Will you no longer eat at this restaurant?
I don't usually eat fast food - but I don't think I want to support this type of restaurant.
What do you think?
By Dylan Stableford, Yahoo! News
The president of Chick-fil-A, the fast food chain with more than 1,600 restaurants and $4 billion in revenue, has come out against same-sex marriage.
"I think we are inviting God's judgment on our nation when we shake our fist at him and say, 'We know better than you as to what constitutes a marriage,'" Dan Cathy, the company's president and chief operating officer, said in a recent radio interview. "I pray God's mercy on our generation that has such a prideful, arrogant attitude to think that we have the audacity to define what marriage is about."
In an interview with the Baptist Press published this week, Cathy doubled down on his stance against same-sex unions.

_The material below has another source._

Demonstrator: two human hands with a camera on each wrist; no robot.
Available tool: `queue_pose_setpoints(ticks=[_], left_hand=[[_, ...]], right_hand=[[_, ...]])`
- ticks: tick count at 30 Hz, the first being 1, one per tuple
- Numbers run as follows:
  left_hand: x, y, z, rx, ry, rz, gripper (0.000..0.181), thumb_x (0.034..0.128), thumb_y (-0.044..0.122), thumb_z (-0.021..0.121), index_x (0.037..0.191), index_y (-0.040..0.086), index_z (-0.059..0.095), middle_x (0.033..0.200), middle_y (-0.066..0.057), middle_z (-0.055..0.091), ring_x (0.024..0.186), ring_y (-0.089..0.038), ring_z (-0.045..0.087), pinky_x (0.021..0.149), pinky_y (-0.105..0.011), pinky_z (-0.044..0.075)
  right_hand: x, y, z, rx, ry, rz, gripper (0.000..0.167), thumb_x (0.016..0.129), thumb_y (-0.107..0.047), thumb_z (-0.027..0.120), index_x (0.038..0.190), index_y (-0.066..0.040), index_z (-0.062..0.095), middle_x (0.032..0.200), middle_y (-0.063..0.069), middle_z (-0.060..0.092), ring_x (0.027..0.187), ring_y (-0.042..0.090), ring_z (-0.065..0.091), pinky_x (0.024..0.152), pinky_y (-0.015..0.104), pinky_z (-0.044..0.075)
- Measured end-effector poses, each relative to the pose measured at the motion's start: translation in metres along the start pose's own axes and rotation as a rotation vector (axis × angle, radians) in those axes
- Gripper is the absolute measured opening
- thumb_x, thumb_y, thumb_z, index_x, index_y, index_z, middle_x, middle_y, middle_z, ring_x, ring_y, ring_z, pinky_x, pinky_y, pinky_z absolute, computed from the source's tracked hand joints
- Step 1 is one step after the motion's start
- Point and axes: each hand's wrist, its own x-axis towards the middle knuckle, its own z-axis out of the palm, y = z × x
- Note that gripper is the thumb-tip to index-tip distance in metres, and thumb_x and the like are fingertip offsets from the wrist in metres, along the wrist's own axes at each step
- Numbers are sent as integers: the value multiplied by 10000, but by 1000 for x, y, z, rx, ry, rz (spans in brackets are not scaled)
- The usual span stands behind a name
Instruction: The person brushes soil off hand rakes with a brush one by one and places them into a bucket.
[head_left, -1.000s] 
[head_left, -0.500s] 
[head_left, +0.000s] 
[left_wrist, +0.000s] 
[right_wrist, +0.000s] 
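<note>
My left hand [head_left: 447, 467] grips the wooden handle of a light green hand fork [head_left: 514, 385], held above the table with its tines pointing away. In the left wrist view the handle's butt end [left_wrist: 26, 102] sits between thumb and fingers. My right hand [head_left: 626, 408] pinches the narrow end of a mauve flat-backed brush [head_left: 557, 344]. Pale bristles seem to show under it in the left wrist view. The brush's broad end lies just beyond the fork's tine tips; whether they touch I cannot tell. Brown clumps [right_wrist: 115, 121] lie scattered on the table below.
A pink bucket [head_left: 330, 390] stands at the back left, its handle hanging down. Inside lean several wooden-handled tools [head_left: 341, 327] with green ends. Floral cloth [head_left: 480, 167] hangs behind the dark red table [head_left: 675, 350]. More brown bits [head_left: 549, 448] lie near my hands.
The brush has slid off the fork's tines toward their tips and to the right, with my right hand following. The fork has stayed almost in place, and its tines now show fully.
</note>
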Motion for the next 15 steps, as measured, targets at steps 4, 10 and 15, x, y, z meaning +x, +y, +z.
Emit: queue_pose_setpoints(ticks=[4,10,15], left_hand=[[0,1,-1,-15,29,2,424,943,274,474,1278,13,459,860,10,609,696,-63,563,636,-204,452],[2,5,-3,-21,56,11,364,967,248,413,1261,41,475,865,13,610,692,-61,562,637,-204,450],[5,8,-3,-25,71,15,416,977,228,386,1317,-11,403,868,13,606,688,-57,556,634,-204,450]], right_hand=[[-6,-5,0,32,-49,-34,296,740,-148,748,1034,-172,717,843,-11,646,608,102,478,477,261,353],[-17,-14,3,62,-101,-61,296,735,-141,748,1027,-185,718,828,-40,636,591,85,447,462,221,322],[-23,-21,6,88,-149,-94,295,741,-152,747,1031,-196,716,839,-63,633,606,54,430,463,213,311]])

"Guilty as charged," Cathy said. "We are very much supportive of the family—the biblical definition of the family unit. We are a family-owned business, a family-led business, and we are married to our first wives. We give God thanks for that."
"We know that it might not be popular with everyone," he added, "but thank the Lord, we live in a country where we can share our values and operate on biblical principles."
The company, founded by Dan's father, Truett Cathy, in 1946, has a history of "unapologetic social conservatism," as the Daily Caller put it. All 1,608 of its stores are closed on Sundays, a day of rest for most Christians.
According to Queerty.com, the WinShape Foundation—Chick-fil-A's charitable arm—donated more than $1.1 million between 2003 and 2008 to anti-LGBT groups, doubling that amount to $2 million in 2009.
Earlier this year, students at Northeastern University protested a proposal to put a Chick-fil-A on its Boston campus because of the company's history of supporting anti-gay organizations. The school abandoned its plan.
By now you've surely heard that the Jim Henson company has broken its partnership with Chick-Fil-A over the company's anti-equality stands. In honor of that move, I give you some truly grateful chickens:
(with videos, less than 3 minutes)
I love the Muppets!
Thanks for the Muppet video Grinning cat!
Grinning Cat, great chickens from Henson's company.
Boston mayor’s letter to Chick-fil-A: Stay out of Boston!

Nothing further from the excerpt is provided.